Reproduce each entry exactly as it reads. Leave the images out.

(RECORDS TO USE begins)

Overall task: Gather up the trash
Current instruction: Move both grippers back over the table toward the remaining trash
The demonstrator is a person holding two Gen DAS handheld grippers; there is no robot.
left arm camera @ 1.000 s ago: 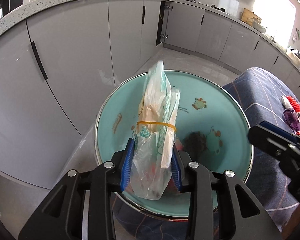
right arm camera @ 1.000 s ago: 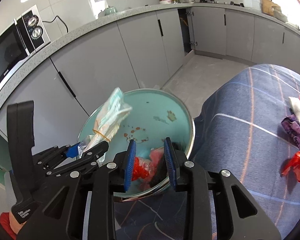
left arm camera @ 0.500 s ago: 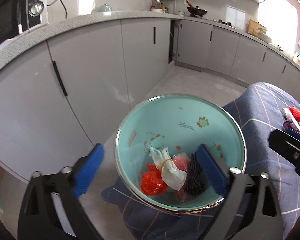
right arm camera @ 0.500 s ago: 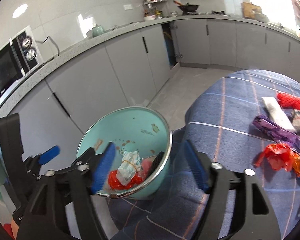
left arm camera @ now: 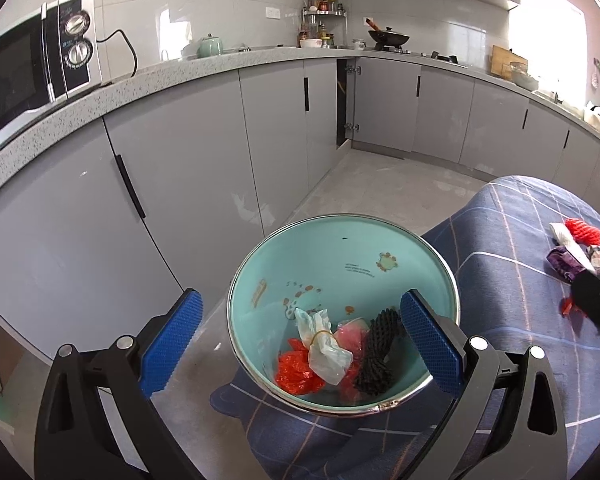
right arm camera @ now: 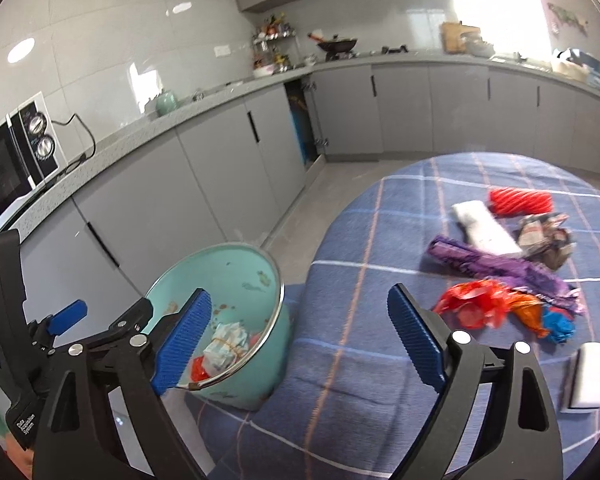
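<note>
The left gripper (left arm camera: 300, 336), a second ago clamped on a clear plastic bag bound by a yellow rubber band (left arm camera: 325, 350), now stands with its jaws wide apart and empty. The bag lies in the pale turquoise enamel bin (left arm camera: 380, 240), on red plastic scraps (left arm camera: 296, 374) and beside a black foam net (left arm camera: 378, 354). The bin appears smaller and lower in the left wrist view than before. The right gripper (right arm camera: 300, 332), earlier nearly closed over the bin, is opening with nothing between its jaws; its view now faces further right, over the blue checked tablecloth (right arm camera: 360, 380) and more of the loose wrappers (right arm camera: 500, 272).
</note>
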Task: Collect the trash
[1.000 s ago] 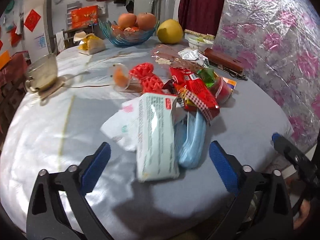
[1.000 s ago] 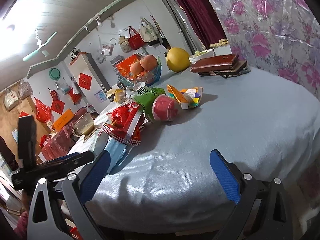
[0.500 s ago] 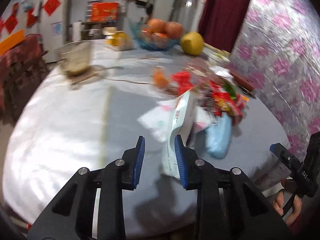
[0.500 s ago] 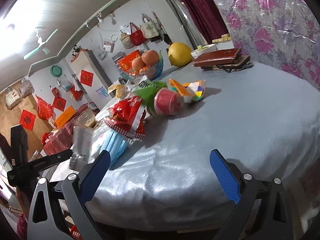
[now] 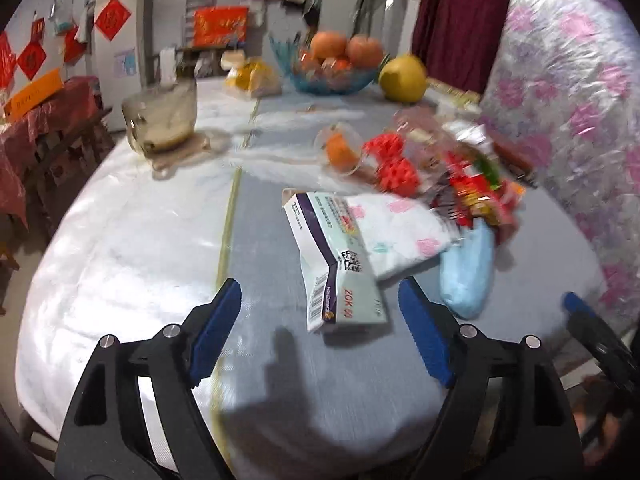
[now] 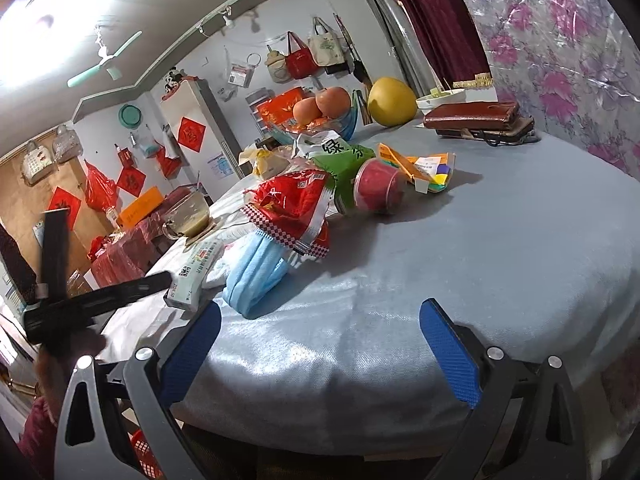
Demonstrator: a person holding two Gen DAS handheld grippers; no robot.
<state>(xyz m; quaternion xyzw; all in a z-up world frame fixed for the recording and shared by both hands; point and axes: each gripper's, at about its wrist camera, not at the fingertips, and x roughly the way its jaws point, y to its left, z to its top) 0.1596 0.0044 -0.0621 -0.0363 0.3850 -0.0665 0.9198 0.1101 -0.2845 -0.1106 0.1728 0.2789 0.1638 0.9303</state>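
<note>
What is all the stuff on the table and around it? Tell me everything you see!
table: one, grey-blue cloth, round
flat box: one, pale green and purple, near table edge, just ahead of the left gripper
face mask: one, light blue, beside the box
red snack bag: one, lying on the mask
green packet: one, behind the red bag
red cup: one, on its side
fruit bowl: one, blue glass, far side
yellow pomelo: one, beside the bowl
brown wallet: one, far right
glass jug: one, clear, far left
left gripper: blue pads, jaws open, just been opening
right gripper: blue pads, jaws open, empty
</note>
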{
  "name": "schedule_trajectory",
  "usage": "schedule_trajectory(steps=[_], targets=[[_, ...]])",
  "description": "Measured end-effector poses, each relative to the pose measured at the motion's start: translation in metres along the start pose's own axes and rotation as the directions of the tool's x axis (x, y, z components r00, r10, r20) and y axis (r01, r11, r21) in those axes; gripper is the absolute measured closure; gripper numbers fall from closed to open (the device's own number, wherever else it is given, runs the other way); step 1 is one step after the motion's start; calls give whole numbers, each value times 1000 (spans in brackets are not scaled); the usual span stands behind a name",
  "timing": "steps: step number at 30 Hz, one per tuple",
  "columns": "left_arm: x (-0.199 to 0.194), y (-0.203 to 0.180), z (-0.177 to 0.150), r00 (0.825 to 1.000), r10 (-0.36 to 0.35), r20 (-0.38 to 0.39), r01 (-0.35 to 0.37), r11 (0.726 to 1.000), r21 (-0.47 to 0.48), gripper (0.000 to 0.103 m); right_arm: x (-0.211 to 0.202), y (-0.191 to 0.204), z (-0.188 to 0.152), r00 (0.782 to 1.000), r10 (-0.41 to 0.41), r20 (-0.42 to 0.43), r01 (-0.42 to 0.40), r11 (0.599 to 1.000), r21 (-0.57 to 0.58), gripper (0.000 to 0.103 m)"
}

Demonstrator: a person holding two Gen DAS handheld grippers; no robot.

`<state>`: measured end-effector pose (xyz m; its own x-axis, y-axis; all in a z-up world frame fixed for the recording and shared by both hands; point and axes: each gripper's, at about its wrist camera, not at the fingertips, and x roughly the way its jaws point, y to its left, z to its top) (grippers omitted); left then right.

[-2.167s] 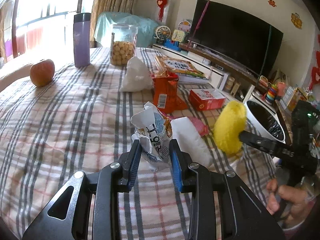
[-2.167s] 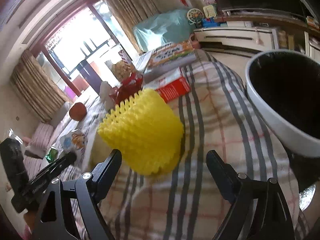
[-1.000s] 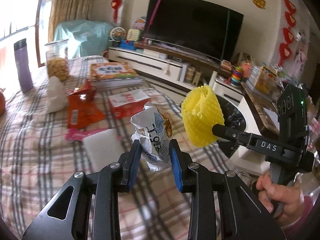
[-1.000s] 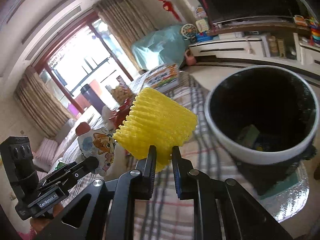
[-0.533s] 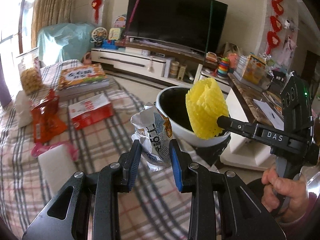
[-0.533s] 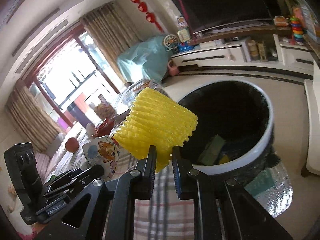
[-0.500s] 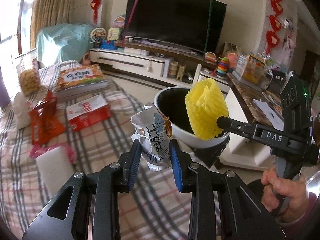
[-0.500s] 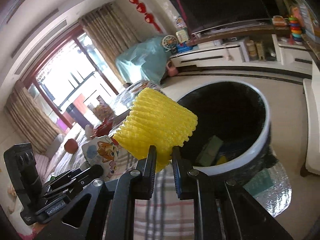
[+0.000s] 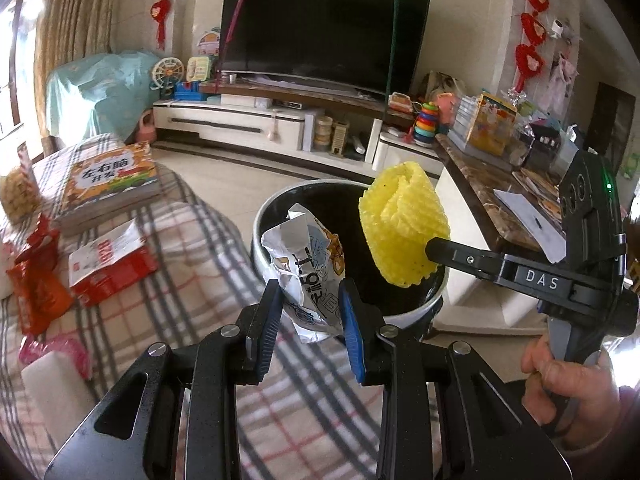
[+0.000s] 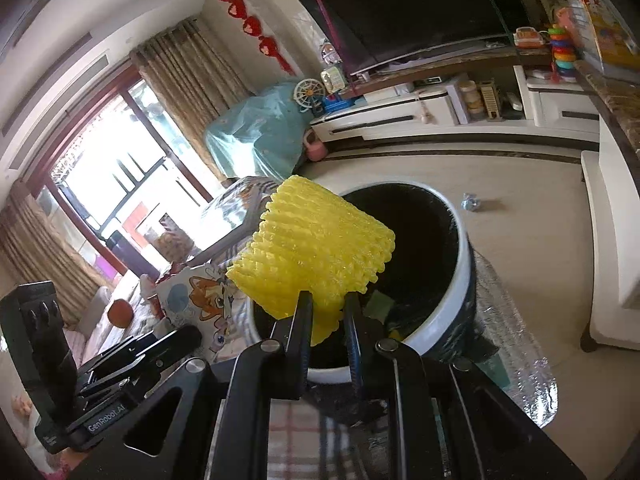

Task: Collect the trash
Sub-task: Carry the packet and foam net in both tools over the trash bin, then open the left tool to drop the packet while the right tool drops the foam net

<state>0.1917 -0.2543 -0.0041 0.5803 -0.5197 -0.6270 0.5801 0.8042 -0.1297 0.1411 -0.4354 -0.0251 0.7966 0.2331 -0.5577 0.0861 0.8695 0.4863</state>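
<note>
Bin (image 9: 408,312) stage: left gripper (image 9: 308,312) clamps wrapper (image 9: 308,264), right gripper (image 10: 326,316) clamps foam net (image 10: 316,256), both above bin; release pending, table (image 9: 168,280) litter remains.

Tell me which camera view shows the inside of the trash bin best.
The right wrist view. It looks down into the trash bin, so the dark lining and some trash at the bottom show past the yellow foam net. In the left wrist view, the bin is mostly blocked by the snack wrapper and the net.

Trash bin (image 9: 262,216) interior mostly behind snack wrapper (image 9: 308,264) and yellow foam net (image 9: 402,228); contents indistinct.
</note>
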Motion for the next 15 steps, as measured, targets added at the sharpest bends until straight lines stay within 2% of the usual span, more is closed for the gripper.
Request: schedule_trajectory(steps=[15], targets=[[32, -9, 14, 999, -10, -35, 11, 1000, 9, 75, 10, -14, 12, 999, -36, -27, 37, 999, 23, 87]])
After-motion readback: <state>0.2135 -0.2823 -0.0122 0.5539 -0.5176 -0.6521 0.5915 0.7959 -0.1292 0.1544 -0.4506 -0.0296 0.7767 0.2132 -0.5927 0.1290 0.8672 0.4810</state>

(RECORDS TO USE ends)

▶ **ANSWER**
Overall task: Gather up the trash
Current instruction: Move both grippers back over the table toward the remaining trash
The demonstrator is a person holding two Gen DAS handheld grippers; there is no robot.
left arm camera @ 1.000 s ago: 
right arm camera @ 1.000 s ago: 
left arm camera @ 0.500 s ago: 
right arm camera @ 0.500 s ago: 
left arm camera @ now: 
right arm camera @ now: 
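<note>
The left gripper (left arm camera: 300, 336), a second ago clamped on a clear plastic bag bound by a yellow rubber band (left arm camera: 325, 350), now stands with its jaws wide apart and empty. The bag lies in the pale turquoise enamel bin (left arm camera: 380, 240), on red plastic scraps (left arm camera: 296, 374) and beside a black foam net (left arm camera: 378, 354). The bin appears smaller and lower in the left wrist view than before. The right gripper (right arm camera: 300, 332), earlier nearly closed over the bin, is opening with nothing between its jaws; its view now faces further right, over the blue checked tablecloth (right arm camera: 360, 380) and more of the loose wrappers (right arm camera: 500, 272).
</note>
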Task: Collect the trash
[1.000 s ago] 
[1.000 s ago] 
[0.500 s ago] 
[0.500 s ago] 
[now] 
[now] 
Demonstrator: a person holding two Gen DAS handheld grippers; no robot.
<state>(xyz m; quaternion xyzw; all in a z-up world frame fixed for the recording and shared by both hands; point and axes: each gripper's, at about its wrist camera, not at the fingertips, and x roughly the way its jaws point, y to its left, z to its top) 0.1596 0.0044 -0.0621 -0.0363 0.3850 -0.0665 0.9198 0.1101 -0.2845 -0.1106 0.1728 0.2789 0.1638 0.9303</state>
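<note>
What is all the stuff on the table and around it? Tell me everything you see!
table: one, grey-blue cloth, round
flat box: one, pale green and purple, near table edge, just ahead of the left gripper
face mask: one, light blue, beside the box
red snack bag: one, lying on the mask
green packet: one, behind the red bag
red cup: one, on its side
fruit bowl: one, blue glass, far side
yellow pomelo: one, beside the bowl
brown wallet: one, far right
glass jug: one, clear, far left
left gripper: blue pads, jaws open, just been opening
right gripper: blue pads, jaws open, empty
</note>
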{
  "name": "schedule_trajectory",
  "usage": "schedule_trajectory(steps=[_], targets=[[_, ...]])",
  "description": "Measured end-effector poses, each relative to the pose measured at the motion's start: translation in metres along the start pose's own axes and rotation as the directions of the tool's x axis (x, y, z components r00, r10, r20) and y axis (r01, r11, r21) in those axes; gripper is the absolute measured closure; gripper numbers fall from closed to open (the device's own number, wherever else it is given, runs the other way); step 1 is one step after the motion's start; calls give whole numbers, each value times 1000 (spans in brackets are not scaled); the usual span stands behind a name",
  "timing": "steps: step number at 30 Hz, one per tuple",
  "columns": "left_arm: x (-0.199 to 0.194), y (-0.203 to 0.180), z (-0.177 to 0.150), r00 (0.825 to 1.000), r10 (-0.36 to 0.35), r20 (-0.38 to 0.39), r01 (-0.35 to 0.37), r11 (0.726 to 1.000), r21 (-0.47 to 0.48), gripper (0.000 to 0.103 m); right_arm: x (-0.211 to 0.202), y (-0.191 to 0.204), z (-0.188 to 0.152), r00 (0.782 to 1.000), r10 (-0.41 to 0.41), r20 (-0.42 to 0.43), r01 (-0.42 to 0.40), r11 (0.599 to 1.000), r21 (-0.57 to 0.58), gripper (0.000 to 0.103 m)"
}

Demonstrator: a person holding two Gen DAS handheld grippers; no robot.

`<state>`: measured end-effector pose (xyz m; its own x-axis, y-axis; all in a z-up world frame fixed for the recording and shared by both hands; point and axes: each gripper's, at about its wrist camera, not at the fingertips, and x roughly the way its jaws point, y to its left, z to its top) (grippers omitted); left then right.

[-2.167s] 
[-2.167s] 
[-1.000s] 
[-1.000s] 
[-0.533s] 
[-0.533s] 
[-0.500s] 
[-0.500s] 
[+0.000s] 
[+0.000s] 

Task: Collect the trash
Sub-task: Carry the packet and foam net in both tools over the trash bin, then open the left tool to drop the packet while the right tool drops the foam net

<state>0.1917 -0.2543 -0.0041 0.5803 -0.5197 -0.6270 0.5801 0.8042 -0.1297 0.1411 -0.4354 -0.0251 0.7966 0.2331 -0.5577 0.0861 0.8695 0.4863</state>
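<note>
Bin (image 9: 408,312) stage: left gripper (image 9: 308,312) clamps wrapper (image 9: 308,264), right gripper (image 10: 326,316) clamps foam net (image 10: 316,256), both above bin; release pending, table (image 9: 168,280) litter remains.

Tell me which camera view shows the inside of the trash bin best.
The right wrist view. It looks down into the trash bin, so the dark lining and some trash at the bottom show past the yellow foam net. In the left wrist view, the bin is mostly blocked by the snack wrapper and the net.

Trash bin (image 9: 262,216) interior mostly behind snack wrapper (image 9: 308,264) and yellow foam net (image 9: 402,228); contents indistinct.
</note>
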Motion for the next 15 steps, as measured, targets added at the sharpest bends until straight lines stay within 2% of the usual span, more is closed for the gripper.
Request: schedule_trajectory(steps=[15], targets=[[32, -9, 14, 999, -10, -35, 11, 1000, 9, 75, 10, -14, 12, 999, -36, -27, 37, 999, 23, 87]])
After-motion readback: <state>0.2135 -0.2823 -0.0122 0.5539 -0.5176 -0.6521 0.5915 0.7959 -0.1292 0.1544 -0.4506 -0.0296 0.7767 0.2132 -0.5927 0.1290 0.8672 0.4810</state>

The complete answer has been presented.